L’original ou la copie ?
Plagier est une pratique courante dans le monde des arts, et les fraudeurs sont à l’affût.
Il est ici nécessaire de rappeler l’origine du mot « plagiat », littéralement, vol d’enfant. C’est bien de cela qu’il s’agit, car l’artiste est un créateur, et ses œuvres sont « ses enfants ».
C’est naturellement très tentant de repérer une œuvre qui a « bien marché », et de l’utiliser avec quelques modifications, espérant des retombées financières non négligeables.
Dans le domaine de la chanson, la Sacem veille, mais ne voit pas tout. Les plagieurs les plus malins ne se font pas prendre, j’en veux pour preuve une chanson chantée par Sylvie Vartan (La Maritza) écrite par Pierre Delanoé, et mise en musique par Jean Renard. Le rusé Jean Renard se serait manifestement inspiré d’une chanson célèbre sans que quasi personne ne s’en rende compte. Il s’agit d’une chanson mondialement connue : Les feuilles mortes - c’est une chanson... qui nous ressemble... Si vous l’écoutez attentivement et si entre chaque partie principale de la mélodie, vous ajoutez systématiquement les quelques notes sans paroles que chante Vartan entre chaque couplet, vous aurez La Maritza. Pas plus compliqué que ça de faire un tube. La seule différence est qu’un tube, comme chacun sait, est creux, contrairement à la magnifique chanson interprétée avec bonheur par Yves Montand.
Encore plus subtil, notre Tino Rossi national se serait inspiré généreusement de notre hymne national pour créer son Petit Papa Noël. Pour s’en convaincre, il suffit de modifier un peu le tempo de la chanson de Tino, de changer le rythme de la Marseillaise, et on peut diffuser en même temps les deux thèmes sans y trouver de différence, les harmonies des deux chants étant parfaitement similaires.
J’avais d’ailleurs en son temps suggéré ce plagiat à une radio périphérique notoire, dans le cadre d’une émission qui traquait les contrefaçons dans la chanson, et le résultat a été si évident que l’émission a été diffusée deux jours de suite.
Plus près de nous, une affaire de plagiat supposé agite le petit monde littéraire.

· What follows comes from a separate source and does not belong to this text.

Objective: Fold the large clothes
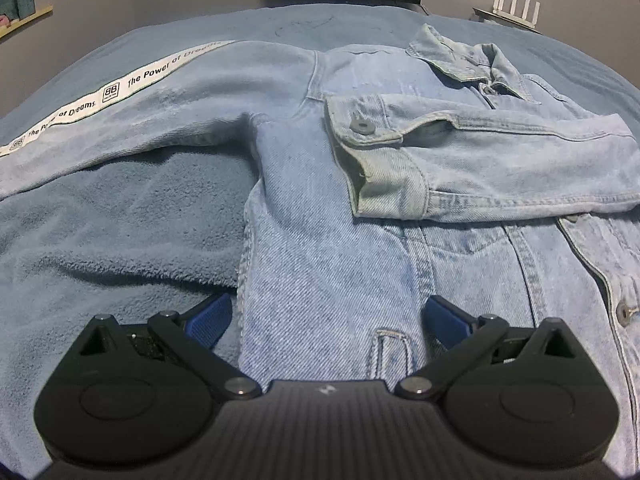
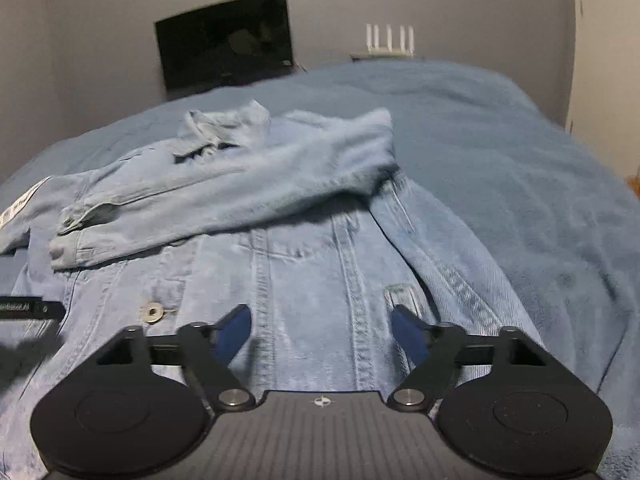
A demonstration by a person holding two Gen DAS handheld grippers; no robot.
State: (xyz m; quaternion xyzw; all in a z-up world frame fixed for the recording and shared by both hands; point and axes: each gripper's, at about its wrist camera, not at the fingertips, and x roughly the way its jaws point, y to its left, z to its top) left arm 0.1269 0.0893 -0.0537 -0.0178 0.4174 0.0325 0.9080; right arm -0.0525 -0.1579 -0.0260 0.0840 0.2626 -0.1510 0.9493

Il s’agit du livre de Marie Darieussecq (Tom est mort) qui vient de paraître, et de celui de Camille Laurens (Philippe) paru en 1995. Les deux traitent du même sujet. Dans le livre de Camille Laurens (membre du prix Femina), l’histoire est autobiographique : il s’agit de la mort de son fils, et pour elle, le travail de deuil a été permis par l’écriture. Marie Darieussecq évoque « l’universalité de la douleur d’autofiction ». Elle déclare : « Je suis un écrivain de fiction et j’ai voulu, dans un récit décalé, décrire les étapes de la douleur. J’ai cherché à être ce "je" à la première personne. » Camille Laurens estime donc que le roman de Marie Darrieussecq s’inspire de sa propre histoire, et Marie Darrieussecq se sent calomniée par ces propos et défend son droit à écrire sur un tel sujet.
Le grand gagnant de tout ça sera vraisemblablement l’éditeur (POL), le battage médiatique suscité par cette nouvelle polémique ne pourra qu’encourager les consommateurs à acheter le livre. Pour l’anectode, Paul Otchakovsky-Laurens (l’éditeur) a écrit dans le journal Le monde (24 avril 2006) un article dans lequel il met en garde le Sénat « des exceptions au droit d’auteur qui, parfois justes dans leur inspiration, ont été détournées et étendues par les députés au-delà du raisonnable. Les amendements adoptés par la Commission des affaires culturelles du Sénat aggravent encore ce dispositif liberticide ».
Alors plagiat ou pas, la justice tranchera, mais de cette affaire la littérature en sortira-t-elle vainqueur ?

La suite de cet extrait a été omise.